The master and Bibby as a whole received sufficient information about the properties and the potential for damage to the fertiliser to understand the importance of taking care of relevant safety measures. This also means that the information about the fertiliser was sufficient to understand that the decomposition could spread if it was not stopped. With regard to information on safety measures, it is clear that the IMSBC code and the information provided by Yara also contained plenty of information that the cargo should not be exposed to heat sources. This is the most important safety information related to the fertiliser.
It is most likely that the triggering cause and the cause of the extent of the damage were the circumstances for which the carrier is responsible and Bibby and Lauritzen are thereby in principle responsible for Yara's loss. The Court also considers that the characteristics of the cargo were in accordance with the information Bibby and Lauritzen received about the cargo. Yara did not provide sufficient information on safety measures, but the Court has concluded that there is no causal link between the defective points and the extent of the damage.
It is thus not necessary to assess whether Bibby would have accepted the cargo and entered into the transport agreement if it had been given the correct information. There is also no basis for division of responsibilities according to the Maritime Code § 275(3).
As to seaworthiness, according to the Maritime Code § 276(2), the carrier must prove that it has exercised 'due diligence' in making the ship seaworthy if there is unseaworthiness at the beginning of the voyage. The Court does not find this probable. No evidence has been presented in the form of routines etc or other measures that support this. As a consequence, the exceptions in the Maritime Code § 276(1) do not apply and the Court therefore does not go further into when the lamps were turned on. It is also not necessary to assess whether the damage is due to fire.
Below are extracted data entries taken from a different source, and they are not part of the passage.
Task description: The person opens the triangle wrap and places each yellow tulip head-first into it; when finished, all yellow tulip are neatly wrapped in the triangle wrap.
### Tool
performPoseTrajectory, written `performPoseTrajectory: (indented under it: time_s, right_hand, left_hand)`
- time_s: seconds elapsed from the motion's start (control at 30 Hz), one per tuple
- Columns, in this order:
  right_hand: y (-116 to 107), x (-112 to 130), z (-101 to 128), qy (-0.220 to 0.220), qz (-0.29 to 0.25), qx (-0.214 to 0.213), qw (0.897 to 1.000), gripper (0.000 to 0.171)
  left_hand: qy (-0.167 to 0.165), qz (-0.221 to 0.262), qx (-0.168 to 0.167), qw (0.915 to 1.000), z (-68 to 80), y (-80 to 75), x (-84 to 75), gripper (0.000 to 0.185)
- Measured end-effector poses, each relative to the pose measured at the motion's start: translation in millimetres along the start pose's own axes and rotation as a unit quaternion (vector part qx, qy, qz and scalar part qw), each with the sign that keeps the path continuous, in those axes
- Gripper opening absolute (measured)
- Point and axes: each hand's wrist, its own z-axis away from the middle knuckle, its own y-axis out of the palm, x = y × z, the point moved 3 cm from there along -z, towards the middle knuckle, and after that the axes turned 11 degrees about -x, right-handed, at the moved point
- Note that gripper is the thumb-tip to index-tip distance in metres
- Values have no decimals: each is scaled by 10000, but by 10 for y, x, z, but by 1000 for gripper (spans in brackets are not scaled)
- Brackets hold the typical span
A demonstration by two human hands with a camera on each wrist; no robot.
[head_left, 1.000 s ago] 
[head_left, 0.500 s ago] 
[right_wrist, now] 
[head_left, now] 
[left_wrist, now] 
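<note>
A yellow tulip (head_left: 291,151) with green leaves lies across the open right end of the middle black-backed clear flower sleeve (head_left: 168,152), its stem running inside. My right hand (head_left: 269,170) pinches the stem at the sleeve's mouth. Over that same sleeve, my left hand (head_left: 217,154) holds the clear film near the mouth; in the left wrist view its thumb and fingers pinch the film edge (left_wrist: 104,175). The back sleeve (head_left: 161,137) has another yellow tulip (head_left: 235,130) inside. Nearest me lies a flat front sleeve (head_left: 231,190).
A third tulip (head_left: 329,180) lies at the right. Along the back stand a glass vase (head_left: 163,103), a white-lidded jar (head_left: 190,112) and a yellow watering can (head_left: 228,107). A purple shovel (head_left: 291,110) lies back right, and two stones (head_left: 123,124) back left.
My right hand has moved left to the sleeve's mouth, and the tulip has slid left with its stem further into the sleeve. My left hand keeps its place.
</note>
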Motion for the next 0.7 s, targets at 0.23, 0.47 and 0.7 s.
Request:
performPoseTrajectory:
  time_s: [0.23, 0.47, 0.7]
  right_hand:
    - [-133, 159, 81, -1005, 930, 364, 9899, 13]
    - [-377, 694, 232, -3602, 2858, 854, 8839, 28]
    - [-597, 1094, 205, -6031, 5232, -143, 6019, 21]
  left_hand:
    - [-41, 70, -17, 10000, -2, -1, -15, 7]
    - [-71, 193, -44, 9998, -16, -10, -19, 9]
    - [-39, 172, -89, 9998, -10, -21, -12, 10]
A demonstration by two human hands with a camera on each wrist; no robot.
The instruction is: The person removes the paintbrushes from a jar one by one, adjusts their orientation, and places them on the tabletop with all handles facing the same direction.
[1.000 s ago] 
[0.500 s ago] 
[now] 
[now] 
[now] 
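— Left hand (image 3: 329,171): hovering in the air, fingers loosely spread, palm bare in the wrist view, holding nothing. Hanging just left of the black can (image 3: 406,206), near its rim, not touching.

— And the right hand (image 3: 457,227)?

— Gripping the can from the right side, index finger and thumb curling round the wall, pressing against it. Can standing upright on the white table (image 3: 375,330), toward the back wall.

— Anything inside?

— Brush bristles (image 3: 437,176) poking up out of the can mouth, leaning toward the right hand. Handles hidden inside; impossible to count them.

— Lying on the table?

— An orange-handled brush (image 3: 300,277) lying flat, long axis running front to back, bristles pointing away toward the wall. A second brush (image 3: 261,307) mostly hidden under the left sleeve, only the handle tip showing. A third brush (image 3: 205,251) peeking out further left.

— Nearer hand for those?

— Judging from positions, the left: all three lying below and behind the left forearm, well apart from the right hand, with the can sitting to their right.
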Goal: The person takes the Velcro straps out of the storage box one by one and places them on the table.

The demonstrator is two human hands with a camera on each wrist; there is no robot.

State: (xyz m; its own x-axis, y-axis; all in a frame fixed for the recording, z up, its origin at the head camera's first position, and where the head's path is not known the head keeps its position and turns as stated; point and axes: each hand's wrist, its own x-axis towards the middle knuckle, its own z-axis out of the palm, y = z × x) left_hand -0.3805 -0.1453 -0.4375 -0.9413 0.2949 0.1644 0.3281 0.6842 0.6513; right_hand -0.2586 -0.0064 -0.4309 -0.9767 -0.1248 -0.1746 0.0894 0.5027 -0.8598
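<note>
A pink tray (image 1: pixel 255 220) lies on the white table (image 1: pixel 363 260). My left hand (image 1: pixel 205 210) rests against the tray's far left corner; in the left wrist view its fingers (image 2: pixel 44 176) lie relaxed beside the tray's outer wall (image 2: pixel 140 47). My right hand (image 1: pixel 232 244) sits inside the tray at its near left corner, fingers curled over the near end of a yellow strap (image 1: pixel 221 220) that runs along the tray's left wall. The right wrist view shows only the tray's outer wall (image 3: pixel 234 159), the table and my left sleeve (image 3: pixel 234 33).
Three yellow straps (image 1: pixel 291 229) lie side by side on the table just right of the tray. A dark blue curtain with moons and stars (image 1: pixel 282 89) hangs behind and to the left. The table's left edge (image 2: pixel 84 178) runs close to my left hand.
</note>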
As a consequence, Bibby and Lauritzen are jointly and severally liable for Yara's losses.
Bibby and Lauritzen have stated that Yara is objectively liable for damage and loss that Bibby and Lauritzen have suffered as a result of the transport of dangerous goods. It has emerged from the evidence that the classification of group C fertilisers has been discussed in the IMO for several years. In 2016, on the basis of a decomposition accident in another ship, Germany proposed changing the classification because the trough test was not suitable to give a correct picture of the danger of the fertiliser when it was in bulk, and that it was misleading to call it non-hazardous. It is documented that the IMO, which decides how different types of cargo are to be classified, is in the process of changing the classification of NPK fertilisers. Depending on the composition of ammonium nitrate and chlorine content, certain types of NPK fertilisers that are currently in group C will in future be classified as group B. It is stated that the fertiliser in this case will be classified in group B.
The Court has nevertheless concluded that Lauritzen and Bibby as a whole received sufficient information about the cargo's properties, including its 'dangerous nature'. Nor can the Court see that Yara acted negligently by giving incorrect, incomplete and misleading information to Lauritzen or Bibby. This therefore does not constitute a basis for Yara's liability.
[For the unsuccessful appeal to the Borgarting Court of Appeal, see J Lauritzen Singapore Pte Ltd v Yara Asia Pte Ltd 20-062574ASD-BORG / 03 (CMI1624).]